Ooit werd dit tijdschrift me aangeraden door een enthousiaste docent Nederlands, die in de bibliotheek van Ridderkerk met een groepje belangstellenden, waaronder ik, praatte over boeken die we hadden gelezen.
Hij vertelde zulke sappige verhalen over antiquariaten, dat ik er graag meer over wilde lezen en een abonnement nam.
Ook ‘Livre‘ gaat over boeken, maar daarin gaat het juist meer over recente boeken. Een mooie aanvulling op de Boekenpost.
Toch ga ik mijn abonnement opzeggen, omdat ik het las voor meer achtergrondinformatie over schrijvers voor de boekenclub waar ik lid van was. Nu ik daar geen lid meer van ben, vind ik het magazine niet zoveel toevoegen aan de recensies of interviews die ik in de krant lees.
Voor mijn werk lees ik ook tijdschriften. Om als coach op de hoogte te blijven lees ik het Coachlinkmagazine. Ik lees op dit vakgebied nog andere tijdschriften, maar dit is mijn favoriet.
De afwisseling tussen persoonlijke verhalen, ‘welke boeken liggen er op jouw nachtkastje?’, en kennis van methodieken of werkwijzen, spreekt me aan.
Als docent geef ik taaltrainingen bij bedrijven. Daarvoor lees ik Les. Dit tijdschrift gaat over NT2 en taal in het onderwijs.
Les en ik hebben al een lange verbinding met elkaar: vanaf het moment dat ik in het taalonderwijs kwam, in 1991, lees ik het al.
Het is informatief en ook hierin geniet ik van de persoonlijke verhalen van docenten of deelnemers. Ik lees het vaak in de trein: het weegt niet veel en zo heb ik toch altijd iets te lezen bij me.
De Flow vond ik jaren geleden echt een ontdekking.

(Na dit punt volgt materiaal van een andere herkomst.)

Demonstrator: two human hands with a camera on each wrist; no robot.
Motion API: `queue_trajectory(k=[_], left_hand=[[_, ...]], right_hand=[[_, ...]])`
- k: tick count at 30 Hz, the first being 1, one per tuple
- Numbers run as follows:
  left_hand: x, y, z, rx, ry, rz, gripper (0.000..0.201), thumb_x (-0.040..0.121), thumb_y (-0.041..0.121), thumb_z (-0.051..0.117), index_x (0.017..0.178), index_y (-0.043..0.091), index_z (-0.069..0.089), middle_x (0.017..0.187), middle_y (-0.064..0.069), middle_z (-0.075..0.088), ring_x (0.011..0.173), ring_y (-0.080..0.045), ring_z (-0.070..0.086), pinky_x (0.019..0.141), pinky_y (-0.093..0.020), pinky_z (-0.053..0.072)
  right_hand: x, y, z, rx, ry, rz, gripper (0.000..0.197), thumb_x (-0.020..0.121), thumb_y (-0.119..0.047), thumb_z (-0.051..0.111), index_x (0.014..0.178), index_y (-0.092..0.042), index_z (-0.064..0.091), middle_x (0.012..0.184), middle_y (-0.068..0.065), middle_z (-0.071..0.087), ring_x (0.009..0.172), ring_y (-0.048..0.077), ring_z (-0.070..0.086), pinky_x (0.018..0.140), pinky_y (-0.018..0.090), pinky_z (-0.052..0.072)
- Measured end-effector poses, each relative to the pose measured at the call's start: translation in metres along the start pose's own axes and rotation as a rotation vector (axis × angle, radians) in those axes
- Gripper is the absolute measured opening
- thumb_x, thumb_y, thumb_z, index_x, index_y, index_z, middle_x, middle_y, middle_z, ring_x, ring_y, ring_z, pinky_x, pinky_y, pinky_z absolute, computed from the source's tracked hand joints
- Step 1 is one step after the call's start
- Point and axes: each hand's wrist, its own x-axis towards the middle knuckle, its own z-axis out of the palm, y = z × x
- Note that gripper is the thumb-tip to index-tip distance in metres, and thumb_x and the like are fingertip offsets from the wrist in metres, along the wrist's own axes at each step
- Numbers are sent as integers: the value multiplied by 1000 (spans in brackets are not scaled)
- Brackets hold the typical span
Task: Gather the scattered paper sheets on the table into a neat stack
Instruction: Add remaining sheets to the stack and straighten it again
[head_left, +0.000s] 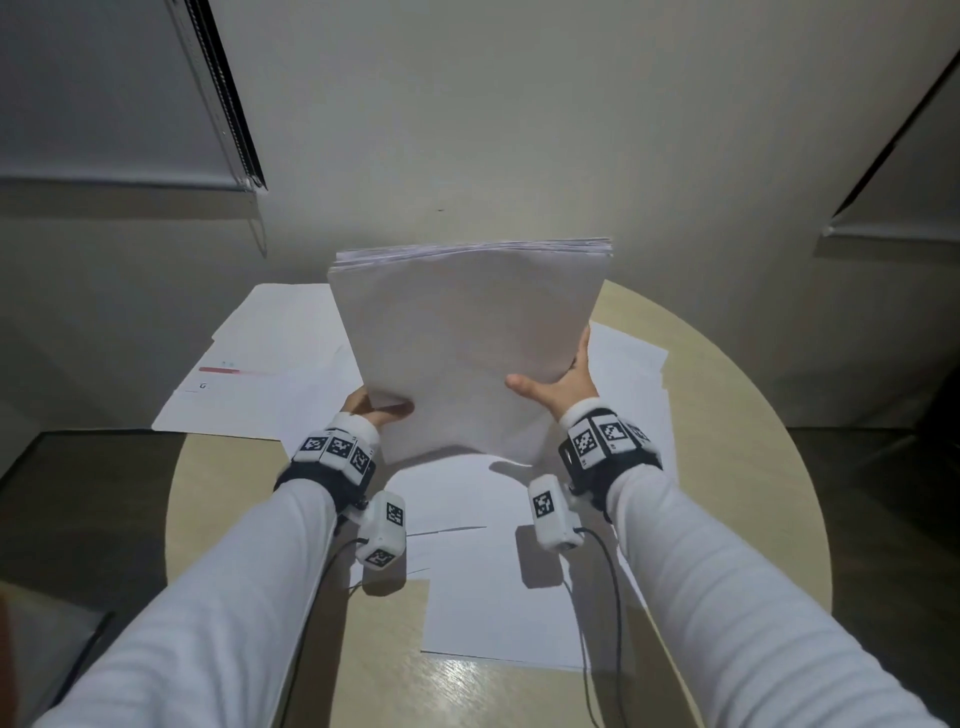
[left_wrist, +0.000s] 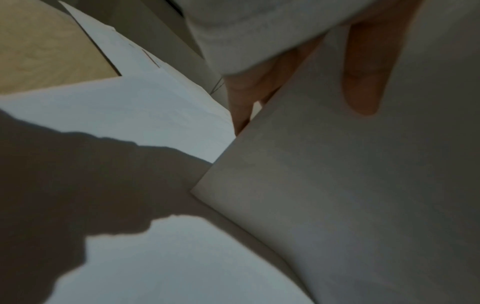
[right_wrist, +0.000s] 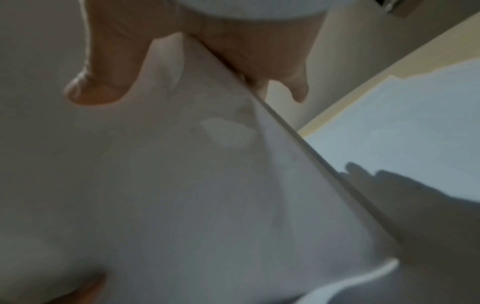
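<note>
I hold a thick bundle of white paper sheets (head_left: 467, 343) upright above the round table (head_left: 748, 415), its lower edge just over the sheets lying there. My left hand (head_left: 379, 408) pinches the bundle's lower left edge, thumb on the near face (left_wrist: 363, 82). My right hand (head_left: 561, 382) grips the right edge, thumb (right_wrist: 103, 86) on the near face and fingers behind. The bundle (right_wrist: 182, 185) fills most of both wrist views. Loose sheets lie on the table at the far left (head_left: 260, 374), at the right (head_left: 634, 374) and close to me (head_left: 498, 587).
The pale wooden tabletop shows bare at the right rim and the near left (head_left: 234, 519). One far-left sheet carries a red bar (head_left: 221, 370). A wall stands close behind the table. Cables run from both wrist cameras over the near sheets.
</note>
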Motion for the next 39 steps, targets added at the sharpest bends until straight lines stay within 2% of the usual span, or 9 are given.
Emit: queue_trajectory(k=[4, 7, 9, 13, 23, 29, 32, 35, 39], left_hand=[[-5, 6, 6, -18, -28, 25, 40, 68, -15, 71, 96, 11, 60, 79, 9, 72, 105, -22, 55, 108, -47, 38], [-13, 7, 10, 0, 7, 2, 64, 67, -3, 78, 124, 8, 51, 117, -7, 61, 113, -18, 52, 100, -30, 39], [-18, 11, 15, 76, 44, 10, 55, 77, 1, 71, 128, 2, 50, 123, -14, 58, 118, -22, 53, 91, -23, 36], [-21, 21, 25, 121, 129, 26, 40, 86, 16, 63, 120, -5, 57, 123, -21, 60, 117, -30, 56, 81, -18, 36], [-25, 13, 22, 72, 60, 116, 52, 76, -3, 70, 125, -4, 50, 120, -19, 60, 104, -20, 55, 99, -34, 43], [-27, 11, 26, -70, 138, 55, 8, 64, 17, 66, 66, 20, 59, 60, 6, 61, 81, -22, 53, 82, -35, 44], [-20, -4, 12, -63, 99, 28, 13, 58, 18, 68, 69, 20, 62, 57, 7, 64, 78, -24, 54, 82, -38, 42], [-23, -17, -5, 20, 117, -27, 24, 71, 7, 73, 93, -1, 65, 68, 0, 60, 87, -24, 53, 84, -35, 40], [-26, -37, -23, 236, 156, -169, 17, 86, 6, 61, 103, 8, 59, 70, -7, 52, 60, -21, 47, 55, -23, 39]], right_hand=[[1, 4, 1, 57, 49, -26, 89, 68, -4, 81, 140, -6, 30, 122, -2, 46, 113, 7, 43, 81, 1, 28], [7, 10, 4, 109, 62, 21, 70, 69, -2, 79, 130, -3, 44, 119, 6, 56, 103, 11, 51, 90, 14, 38], [9, 12, 7, 121, 80, 41, 53, 72, -4, 77, 120, 0, 55, 119, 15, 62, 99, 17, 57, 95, 28, 45], [12, 16, 9, 139, 156, 48, 35, 79, -6, 72, 111, 3, 62, 110, 21, 66, 92, 16, 58, 83, 25, 44], [6, 27, 11, 138, 105, 28, 54, 72, -8, 78, 120, -6, 54, 107, 4, 62, 98, 16, 58, 93, 29, 46], [10, 30, 4, 48, 95, 60, 25, 80, -8, 69, 104, -1, 65, 101, 20, 69, 86, 18, 59, 87, 39, 52], [11, 37, -11, 48, 77, 56, 23, 81, -13, 70, 103, -13, 64, 92, 8, 66, 90, 20, 63, 81, 27, 53], [15, 64, -38, -10, 139, 144, 42, 82, -19, 69, 121, -12, 56, 111, 6, 61, 108, 21, 58, 79, 13, 53], [9, 106, -75, -569, 224, 529, 78, 77, -41, 70, 141, -21, 31, 145, 9, 38, 138, 31, 29, 111, 44, 31]])
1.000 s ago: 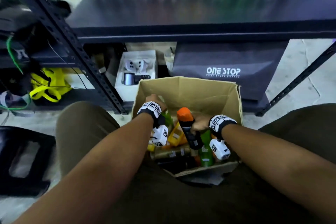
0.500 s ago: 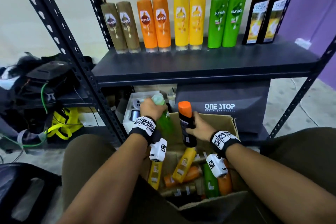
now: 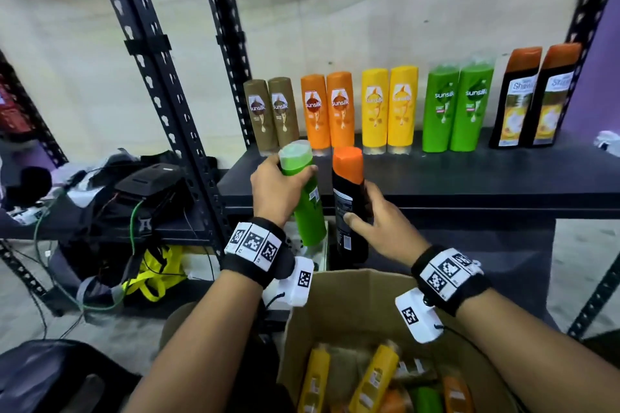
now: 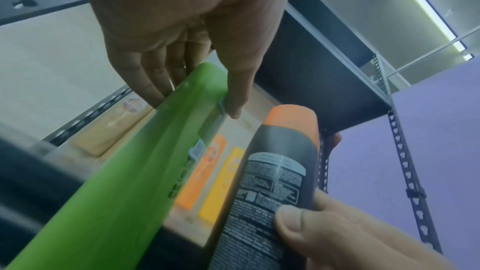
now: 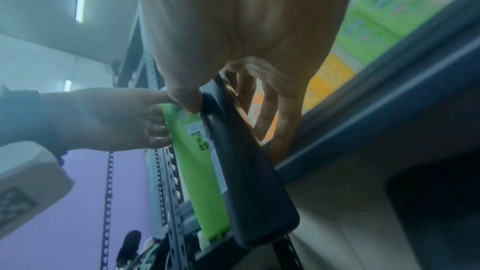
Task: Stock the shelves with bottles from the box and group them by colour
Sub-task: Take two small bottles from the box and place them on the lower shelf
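Our left hand [image 3: 273, 193] has its fingers curled round a green bottle [image 3: 307, 208] just below its pale cap. Beside it, our right hand [image 3: 379, 226] clasps a black bottle [image 3: 349, 208], orange-capped, label above the thumb, both before the shelf [image 3: 469, 178].

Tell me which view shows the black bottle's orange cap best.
The head view: the orange cap tops the black bottle, sharp and unobstructed. The left wrist view shows it too, closer but blurred. The right wrist view shows only the bottle's dark body; the right hand hides the cap.
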`<state>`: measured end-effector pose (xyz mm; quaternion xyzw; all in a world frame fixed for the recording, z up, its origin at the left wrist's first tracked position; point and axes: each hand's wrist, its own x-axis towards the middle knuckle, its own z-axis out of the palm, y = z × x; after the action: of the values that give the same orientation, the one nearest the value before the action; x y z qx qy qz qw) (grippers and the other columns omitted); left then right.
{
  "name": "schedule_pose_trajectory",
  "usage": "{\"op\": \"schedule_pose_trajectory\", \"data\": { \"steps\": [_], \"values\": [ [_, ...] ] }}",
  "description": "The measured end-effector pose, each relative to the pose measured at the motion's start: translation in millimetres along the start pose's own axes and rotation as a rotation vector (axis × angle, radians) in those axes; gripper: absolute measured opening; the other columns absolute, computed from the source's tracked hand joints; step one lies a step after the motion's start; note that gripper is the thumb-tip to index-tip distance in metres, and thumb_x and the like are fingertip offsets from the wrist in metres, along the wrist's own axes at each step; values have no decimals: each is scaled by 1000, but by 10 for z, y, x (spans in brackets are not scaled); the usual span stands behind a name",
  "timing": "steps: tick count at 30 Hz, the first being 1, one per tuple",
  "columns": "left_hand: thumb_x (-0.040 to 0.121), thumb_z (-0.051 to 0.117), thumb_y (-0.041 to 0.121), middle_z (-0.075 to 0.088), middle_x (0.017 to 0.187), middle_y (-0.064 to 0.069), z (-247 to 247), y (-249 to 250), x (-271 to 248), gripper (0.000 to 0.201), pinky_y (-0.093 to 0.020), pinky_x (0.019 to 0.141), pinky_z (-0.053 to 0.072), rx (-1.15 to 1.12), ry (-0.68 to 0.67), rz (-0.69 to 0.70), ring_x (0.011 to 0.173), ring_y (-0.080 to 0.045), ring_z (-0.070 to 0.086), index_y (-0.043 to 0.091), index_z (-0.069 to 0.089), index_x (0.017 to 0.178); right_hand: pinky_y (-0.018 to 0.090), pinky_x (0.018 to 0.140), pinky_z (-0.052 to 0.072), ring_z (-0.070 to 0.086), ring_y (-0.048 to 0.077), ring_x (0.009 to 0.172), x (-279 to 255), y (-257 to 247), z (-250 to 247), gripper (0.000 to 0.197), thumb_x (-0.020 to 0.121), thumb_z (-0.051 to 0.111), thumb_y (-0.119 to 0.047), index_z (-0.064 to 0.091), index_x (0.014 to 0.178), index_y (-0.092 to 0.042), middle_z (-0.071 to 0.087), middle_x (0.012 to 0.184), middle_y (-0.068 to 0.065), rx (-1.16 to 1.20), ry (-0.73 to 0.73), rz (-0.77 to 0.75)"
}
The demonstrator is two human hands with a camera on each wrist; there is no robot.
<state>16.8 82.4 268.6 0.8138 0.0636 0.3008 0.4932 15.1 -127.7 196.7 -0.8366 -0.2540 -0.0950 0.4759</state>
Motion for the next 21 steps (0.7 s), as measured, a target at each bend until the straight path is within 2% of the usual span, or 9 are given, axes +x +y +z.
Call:
{"op": "schedule_pose_trajectory", "data": {
  "steps": [3, 7, 12, 15, 18, 21],
  "values": [
    [76, 86, 39, 75, 104, 4, -167, 150, 198, 46, -40, 89, 60, -26, 47, 46, 97, -16, 71, 19, 72, 114, 32, 105, 44, 54, 6, 128, 259, -238, -53, 65, 98, 61, -41, 27, 153, -35, 56, 141, -11, 32, 17, -87],
    [76, 86, 39, 75, 99, 6, -356, 282, 449, 40, -40, 87, 60, -46, 96, 88, 95, -15, 70, 22, 72, 110, 38, 113, 39, 45, 10, 139, 588, -466, -84, 66, 99, 55, -47, 22, 156, -38, 47, 151, -13, 5, 73, -161],
    [77, 85, 38, 75, 103, 3, -440, 232, 702, 41, -41, 87, 60, -32, 110, 88, 96, -16, 70, 20, 72, 111, 44, 113, 40, 48, 15, 136, 896, -570, -32, 69, 100, 56, -45, 19, 157, -35, 43, 155, -9, -3, 74, -154],
    [77, 85, 37, 75, 106, 0, -434, 144, 826, 45, -42, 88, 59, -25, 134, 79, 97, -18, 70, 16, 70, 114, 35, 110, 39, 48, 15, 135, 1020, -570, 47, 68, 101, 57, -40, 20, 157, -34, 44, 154, -8, -6, 81, -156],
    [78, 85, 39, 74, 104, 0, -408, 70, 938, 44, -42, 87, 60, -16, 160, 99, 95, -17, 71, 17, 69, 113, 24, 105, 32, 43, 18, 139, 1117, -513, 146, 69, 101, 59, -35, 20, 158, -30, 40, 157, -4, -11, 77, -146],
    [81, 81, 43, 73, 106, 0, -361, 7, 1015, 45, -43, 87, 59, 18, 153, 133, 97, -18, 69, 17, 67, 115, 30, 113, 34, 39, 21, 143, 1226, -461, 242, 70, 101, 59, -33, 20, 159, -26, 36, 160, -2, 0, 69, -140]
  ]
}}
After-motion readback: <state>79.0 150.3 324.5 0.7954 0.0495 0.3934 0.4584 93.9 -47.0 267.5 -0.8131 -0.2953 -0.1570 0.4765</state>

Met onderwerpen waar ik graag over lees met daarbij toffe illustraties en foto’s en verhalen over hoe dit wordt gemaakt.
Jaren terug leerde ik via de Flow de Etsy shops kennen en las ik meer over social media. Nu vind ik de onderwerpen niet meer zo vernieuwend, en mag er van mij meer aandacht besteed worden aan Nederlandse illustratoren.
Toch lees ik het nog graag. ‘De zinnetjes van Aaf’, lees ik altijd als eerste, omdat ze zo leuk over uitspraken schrijft.
Ik heb zelfs een heel uniek exemplaar van dit tijdschrift. Bij mijn afscheid van mijn werk in 2011 kreeg ik van mijn collega’s Karin’s Flow.
Een heel leuk aandenken, waar ik van tijd tot tijd nog eens in lees.
Op het Psychologie magazine heb ik geen abonnement, dat lees ik zo nu en dan. Meestal tijdens vakanties, dat past een beetje bij de traditie dat ik als kind een tijdschrift mocht uitkiezen voor de vakantie. Het verschil is alleen dat ik het nu mezelf cadeau doe.
Het wijkmagazine Hallo! Lunetten lees ik niet alleen, maar daar schrijf ik ook voor. Ieder kwartaal vul ik de rubriek ‘Hee, wat doe jij hier?’ Hiervoor interview ik mensen op straat in mijn wijk Lunetten. Ook de foto’s maak ik zelf. Gewoon met mijn telefoon.
Dat is leuk én spannend tegelijkertijd, omdat ik me iedere keer weer afvraag of het gaat lukken om mensen te vinden die willen meewerken.
Soms verbaast het me wat mensen allemaal vertellen in de korte gesprekken op straat. Het ontroert me dat ze het mij toevertrouwen.
Nu ik zelf schrijf voor een magazine, kijk ik met andere ogen naar de tijdschriften die ik lees. Hoeveel tijd zal het maken van dit artikel wel niet gekost hebben?, denk ik dan.
Dit blog schreef ik als antwoord op de vraag: ‘Welke tijdschriften lees jij en waarom?’, vraag 34 van #50books die dit jaar wordt gesteld door Martha Pelkman.